When content partnerships (still) don’t work

Content partnerships do not work, my colleague Sean Blanda posited last year.

From the very first conversations we’ve had that led to his post, I’ve wanted to prove this wrong. In truth, I do believe in the future, the expectations and roles will be sorted out, and content partnerships will be understood and successful.

But, for now, content partnerships still don’t work.

Content partnerships aren’t ‘linking out.’ That’s just how the web works. Content partnerships aren’t that the bigger website runs full content from the smaller website. Without payment, that’s plagiarism.

Content partnerships are a structured means to create content, share audience and/or build revenue that involves actual agreement.

I thought a local example of content partnership success was coming by way of Philly.com, which has to understand its role as a regional hub site. Last summer, for the first time in its history, Philly.com linked directly from its homepage to an outside site — Technically Philly — and, without exchanging money, the site was running our headlines with links back to our site.

The change was able to happen because Philly.com finally hired someone who could be dedicated to that development.

Unfortunately, our friend Daniel Victor left Philly.com in the fall, and his role hasn’t been filled.
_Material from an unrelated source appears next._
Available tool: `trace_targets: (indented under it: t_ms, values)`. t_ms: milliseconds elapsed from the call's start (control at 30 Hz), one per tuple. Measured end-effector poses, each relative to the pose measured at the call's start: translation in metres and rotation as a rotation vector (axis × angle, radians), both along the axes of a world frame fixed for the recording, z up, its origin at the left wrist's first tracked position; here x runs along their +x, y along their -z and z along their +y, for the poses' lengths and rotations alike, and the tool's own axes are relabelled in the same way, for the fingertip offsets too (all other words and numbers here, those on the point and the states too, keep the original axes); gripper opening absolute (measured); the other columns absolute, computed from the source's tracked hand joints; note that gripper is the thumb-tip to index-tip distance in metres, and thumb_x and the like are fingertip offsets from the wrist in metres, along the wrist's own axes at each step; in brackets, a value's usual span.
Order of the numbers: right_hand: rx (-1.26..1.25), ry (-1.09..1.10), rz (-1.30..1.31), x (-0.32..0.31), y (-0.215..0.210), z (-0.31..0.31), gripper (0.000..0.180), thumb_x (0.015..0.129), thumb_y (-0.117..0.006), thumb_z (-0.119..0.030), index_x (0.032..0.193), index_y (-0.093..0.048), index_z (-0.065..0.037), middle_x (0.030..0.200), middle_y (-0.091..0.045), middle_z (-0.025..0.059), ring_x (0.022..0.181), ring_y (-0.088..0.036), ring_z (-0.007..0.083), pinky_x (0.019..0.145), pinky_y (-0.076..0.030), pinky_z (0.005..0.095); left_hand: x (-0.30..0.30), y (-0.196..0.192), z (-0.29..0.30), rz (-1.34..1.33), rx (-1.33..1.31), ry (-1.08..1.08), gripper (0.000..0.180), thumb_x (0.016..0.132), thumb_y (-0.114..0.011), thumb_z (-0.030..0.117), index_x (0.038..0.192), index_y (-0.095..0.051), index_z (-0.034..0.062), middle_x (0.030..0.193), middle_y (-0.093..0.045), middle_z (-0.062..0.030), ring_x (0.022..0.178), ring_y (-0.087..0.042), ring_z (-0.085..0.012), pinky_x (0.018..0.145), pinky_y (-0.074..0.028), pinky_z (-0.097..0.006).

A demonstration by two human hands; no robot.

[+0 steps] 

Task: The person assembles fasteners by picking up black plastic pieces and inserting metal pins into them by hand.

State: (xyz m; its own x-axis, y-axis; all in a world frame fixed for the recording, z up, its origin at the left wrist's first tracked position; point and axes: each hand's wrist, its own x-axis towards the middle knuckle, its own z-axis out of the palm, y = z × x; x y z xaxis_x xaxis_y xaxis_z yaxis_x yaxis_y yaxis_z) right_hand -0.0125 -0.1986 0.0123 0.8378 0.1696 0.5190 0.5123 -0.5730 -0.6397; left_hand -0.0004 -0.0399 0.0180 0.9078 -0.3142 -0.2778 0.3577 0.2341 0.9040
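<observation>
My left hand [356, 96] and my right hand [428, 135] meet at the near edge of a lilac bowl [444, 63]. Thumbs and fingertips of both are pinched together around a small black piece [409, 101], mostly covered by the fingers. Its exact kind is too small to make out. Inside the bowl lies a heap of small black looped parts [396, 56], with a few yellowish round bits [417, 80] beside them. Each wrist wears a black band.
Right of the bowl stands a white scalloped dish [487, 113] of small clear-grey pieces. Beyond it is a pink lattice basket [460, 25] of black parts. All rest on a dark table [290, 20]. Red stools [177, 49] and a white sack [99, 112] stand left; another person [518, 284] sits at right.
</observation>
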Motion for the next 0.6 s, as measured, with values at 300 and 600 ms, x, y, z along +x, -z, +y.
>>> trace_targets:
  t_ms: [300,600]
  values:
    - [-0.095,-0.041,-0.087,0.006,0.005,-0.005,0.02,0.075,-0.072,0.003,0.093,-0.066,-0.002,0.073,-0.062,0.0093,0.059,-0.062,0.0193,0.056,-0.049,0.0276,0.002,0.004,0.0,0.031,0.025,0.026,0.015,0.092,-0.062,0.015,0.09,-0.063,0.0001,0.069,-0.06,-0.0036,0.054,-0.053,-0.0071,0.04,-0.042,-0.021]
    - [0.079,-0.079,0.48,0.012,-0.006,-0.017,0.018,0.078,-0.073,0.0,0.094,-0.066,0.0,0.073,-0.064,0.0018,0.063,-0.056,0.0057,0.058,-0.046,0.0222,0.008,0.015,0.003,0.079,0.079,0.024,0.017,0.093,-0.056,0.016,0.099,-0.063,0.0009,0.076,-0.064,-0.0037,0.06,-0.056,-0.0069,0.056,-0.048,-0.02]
We haven’t seen any outbound links since he left and, though our headlines are back on Philly.com thanks to internal work by Leah Kauffman, that partnership that started in May 2010 has never brought much (if any) traffic or awareness and was even killed for six months because of inactivity.
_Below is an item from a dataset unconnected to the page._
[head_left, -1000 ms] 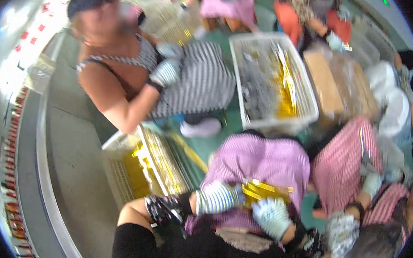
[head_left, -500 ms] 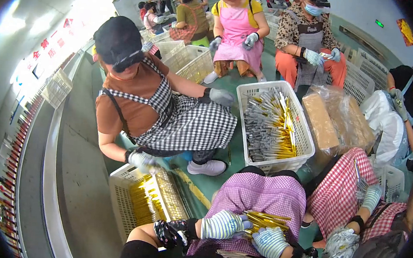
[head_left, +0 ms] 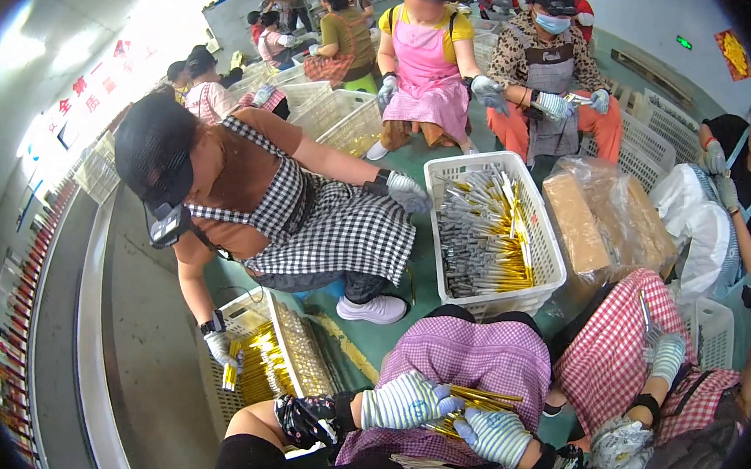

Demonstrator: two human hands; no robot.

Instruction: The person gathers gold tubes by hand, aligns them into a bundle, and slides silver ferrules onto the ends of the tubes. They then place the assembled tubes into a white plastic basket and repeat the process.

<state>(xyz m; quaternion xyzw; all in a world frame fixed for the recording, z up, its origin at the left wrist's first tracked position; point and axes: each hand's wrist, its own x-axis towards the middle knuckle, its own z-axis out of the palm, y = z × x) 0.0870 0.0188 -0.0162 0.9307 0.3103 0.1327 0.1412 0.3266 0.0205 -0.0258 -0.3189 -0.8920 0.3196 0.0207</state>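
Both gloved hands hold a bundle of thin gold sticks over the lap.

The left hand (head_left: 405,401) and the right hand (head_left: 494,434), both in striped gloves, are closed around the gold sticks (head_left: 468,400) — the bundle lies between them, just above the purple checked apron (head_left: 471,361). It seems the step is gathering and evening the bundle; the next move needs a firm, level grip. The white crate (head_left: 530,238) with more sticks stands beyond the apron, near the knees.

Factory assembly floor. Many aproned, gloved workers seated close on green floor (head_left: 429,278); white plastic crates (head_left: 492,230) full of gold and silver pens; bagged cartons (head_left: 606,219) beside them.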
Technically Philly also has a partnership in-name with WHYY NewsWorks, itself still a major test, but it’s not entirely clear what that means. They link to our content, which is novel by legacy media standards but not by the cardinal rules of the web, and they’ve had us on for talk-back interviews, but that, too, feels more like what happens as relationships between media outlets develop. (For example, we’ve done the same with NBC 10, though we have no in-name partnership.)
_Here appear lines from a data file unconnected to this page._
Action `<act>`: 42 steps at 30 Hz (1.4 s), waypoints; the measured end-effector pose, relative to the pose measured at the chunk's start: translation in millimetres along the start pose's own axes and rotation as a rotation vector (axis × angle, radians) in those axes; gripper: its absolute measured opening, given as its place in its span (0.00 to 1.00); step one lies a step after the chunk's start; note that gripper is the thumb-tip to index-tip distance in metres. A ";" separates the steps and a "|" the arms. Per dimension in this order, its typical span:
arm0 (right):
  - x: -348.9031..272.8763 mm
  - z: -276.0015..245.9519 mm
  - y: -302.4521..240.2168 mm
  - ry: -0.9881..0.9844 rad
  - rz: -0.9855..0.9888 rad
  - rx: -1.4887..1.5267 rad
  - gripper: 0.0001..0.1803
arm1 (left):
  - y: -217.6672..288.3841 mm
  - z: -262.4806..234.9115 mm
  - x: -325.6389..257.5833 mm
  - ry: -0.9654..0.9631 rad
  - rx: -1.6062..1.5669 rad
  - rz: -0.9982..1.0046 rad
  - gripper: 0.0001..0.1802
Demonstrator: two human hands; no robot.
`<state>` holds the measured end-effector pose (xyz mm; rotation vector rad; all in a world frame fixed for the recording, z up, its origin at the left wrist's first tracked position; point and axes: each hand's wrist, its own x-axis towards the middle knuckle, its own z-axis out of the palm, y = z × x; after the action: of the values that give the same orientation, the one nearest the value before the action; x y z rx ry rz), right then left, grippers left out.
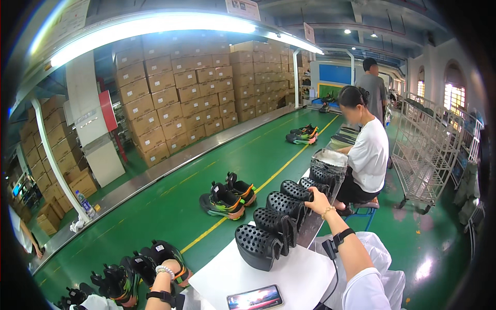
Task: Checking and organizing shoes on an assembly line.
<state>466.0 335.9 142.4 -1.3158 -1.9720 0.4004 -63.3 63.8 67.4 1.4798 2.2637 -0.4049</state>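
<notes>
My right hand [318,202] reaches over a row of black perforated clogs, its fingers closed on one black clog [285,204] in the middle of the row. Nearer to me stand another clog [273,221] and the front clog [254,243], all tightly lined up. At the lower left, my left hand [172,266] is on a black sneaker [164,250] with a bright orange and green sole; its fingers are partly hidden by the shoe. More dark sneakers [114,281] are bunched to the left of that hand.
A smartphone [254,298] lies on the white board [217,276]. Sneaker pairs [223,201] sit on the green belt [170,206]. A seated person [369,150] works beyond the clogs, near a wire rack cart [426,150]. Stacked cartons [155,98] line the far side.
</notes>
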 end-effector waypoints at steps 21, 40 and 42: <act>-92.7 -4.2 -339.4 -0.387 -0.381 0.349 0.22 | 29.3 14.1 -106.4 1.168 -0.143 -0.121 0.11; -100.8 119.5 -435.7 -0.603 -0.338 -0.026 0.22 | 23.8 61.9 -156.5 1.089 -0.457 -0.206 0.23; -110.2 107.4 -459.7 -0.841 -0.388 -0.163 0.21 | 22.9 62.4 -157.7 1.098 -0.462 -0.205 0.22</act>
<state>106.3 53.6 303.2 -0.8716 -2.9397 0.6841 24.9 -81.5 88.2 1.3555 2.9760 1.0839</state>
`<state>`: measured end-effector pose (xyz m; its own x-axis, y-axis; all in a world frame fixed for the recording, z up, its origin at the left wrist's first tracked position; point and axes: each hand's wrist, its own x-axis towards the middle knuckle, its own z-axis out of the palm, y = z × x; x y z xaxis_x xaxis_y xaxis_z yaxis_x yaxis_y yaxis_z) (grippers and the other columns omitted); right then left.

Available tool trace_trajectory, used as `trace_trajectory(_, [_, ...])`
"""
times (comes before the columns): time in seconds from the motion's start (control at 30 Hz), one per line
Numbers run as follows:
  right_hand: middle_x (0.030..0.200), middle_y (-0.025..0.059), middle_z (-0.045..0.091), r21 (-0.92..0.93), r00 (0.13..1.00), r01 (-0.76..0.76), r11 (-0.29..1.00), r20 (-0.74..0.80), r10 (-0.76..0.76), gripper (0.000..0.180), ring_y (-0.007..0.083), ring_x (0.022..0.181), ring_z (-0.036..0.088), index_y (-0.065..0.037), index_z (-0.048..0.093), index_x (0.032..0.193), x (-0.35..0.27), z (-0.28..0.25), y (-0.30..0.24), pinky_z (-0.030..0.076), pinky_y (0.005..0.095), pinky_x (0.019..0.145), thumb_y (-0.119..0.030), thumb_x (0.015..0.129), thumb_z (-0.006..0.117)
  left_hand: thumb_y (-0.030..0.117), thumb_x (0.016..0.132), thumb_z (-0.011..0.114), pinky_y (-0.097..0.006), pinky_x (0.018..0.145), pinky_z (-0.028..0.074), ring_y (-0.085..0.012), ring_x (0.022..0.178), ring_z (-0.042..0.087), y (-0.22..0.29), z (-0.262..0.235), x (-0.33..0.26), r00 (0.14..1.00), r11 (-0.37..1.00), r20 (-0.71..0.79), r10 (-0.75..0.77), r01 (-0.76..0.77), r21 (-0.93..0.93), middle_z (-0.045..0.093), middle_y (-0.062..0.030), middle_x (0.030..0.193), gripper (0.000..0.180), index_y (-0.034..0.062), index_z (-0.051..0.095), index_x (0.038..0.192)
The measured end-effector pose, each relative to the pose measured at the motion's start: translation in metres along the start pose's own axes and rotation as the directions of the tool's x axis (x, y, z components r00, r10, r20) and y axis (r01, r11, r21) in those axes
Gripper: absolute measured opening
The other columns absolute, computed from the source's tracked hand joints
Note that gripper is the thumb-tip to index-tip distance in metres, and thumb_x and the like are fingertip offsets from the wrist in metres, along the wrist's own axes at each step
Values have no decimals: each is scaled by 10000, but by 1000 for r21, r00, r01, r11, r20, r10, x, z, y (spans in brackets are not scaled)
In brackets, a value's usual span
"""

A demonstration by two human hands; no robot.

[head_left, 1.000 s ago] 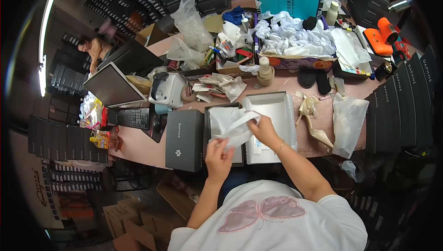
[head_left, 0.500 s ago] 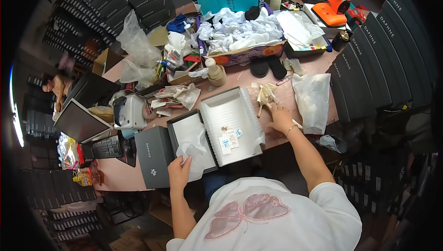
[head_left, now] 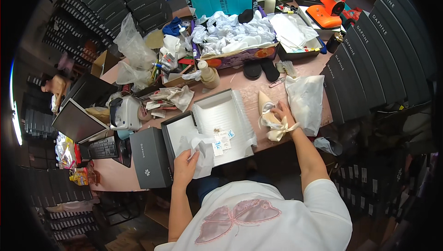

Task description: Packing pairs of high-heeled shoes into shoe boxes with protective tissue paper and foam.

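An open shoe box lined with white tissue paper lies on the pink table in front of me. My left hand pinches the tissue paper at the box's near left corner. Small paper tags lie inside the box. My right hand rests on a cream pointed shoe with a bow, just right of the box. A white plastic bag lies beside that shoe.
The dark grey box lid stands left of the box. Behind are a label printer, a bottle, black insoles, a carton of crumpled paper and an orange tool. Stacked dark shoe boxes line the right. A keyboard sits at left.
My right hand left the tissue paper in the box and reached right onto the cream shoe. My left hand kept hold of the paper. The view shifted as my head turned.
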<state>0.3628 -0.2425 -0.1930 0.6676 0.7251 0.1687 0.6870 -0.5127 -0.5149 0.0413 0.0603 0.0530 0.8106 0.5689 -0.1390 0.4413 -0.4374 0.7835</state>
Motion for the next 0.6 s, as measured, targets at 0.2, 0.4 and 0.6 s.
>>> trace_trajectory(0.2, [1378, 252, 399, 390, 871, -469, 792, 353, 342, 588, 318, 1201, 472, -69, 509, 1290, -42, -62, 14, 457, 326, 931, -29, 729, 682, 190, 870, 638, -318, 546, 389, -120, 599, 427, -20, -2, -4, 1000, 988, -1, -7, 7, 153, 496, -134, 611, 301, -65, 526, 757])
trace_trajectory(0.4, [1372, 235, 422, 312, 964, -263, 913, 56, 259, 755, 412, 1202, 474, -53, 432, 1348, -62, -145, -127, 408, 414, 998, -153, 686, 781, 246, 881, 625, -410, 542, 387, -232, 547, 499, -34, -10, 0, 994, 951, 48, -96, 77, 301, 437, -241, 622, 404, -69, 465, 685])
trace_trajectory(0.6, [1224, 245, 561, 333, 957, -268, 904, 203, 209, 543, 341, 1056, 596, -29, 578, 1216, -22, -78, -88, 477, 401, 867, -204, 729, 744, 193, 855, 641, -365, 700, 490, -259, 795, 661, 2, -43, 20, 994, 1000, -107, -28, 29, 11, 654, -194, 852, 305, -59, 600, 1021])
This is at the heart of why content partnerships, as they’re most usually understood, still don’t work.

It’s hard work and someone has to be responsible for it. Legacy media don’t have these positions in their newsrooms because they’ve never needed them before. They hired social media editors and web producers, but community outreach and management has never been fully grasped. Small shops, like ours, want results and little discussion and negotiation.

So, even when small successes are met and goals are set, in the long-term, content partnerships still largely fail.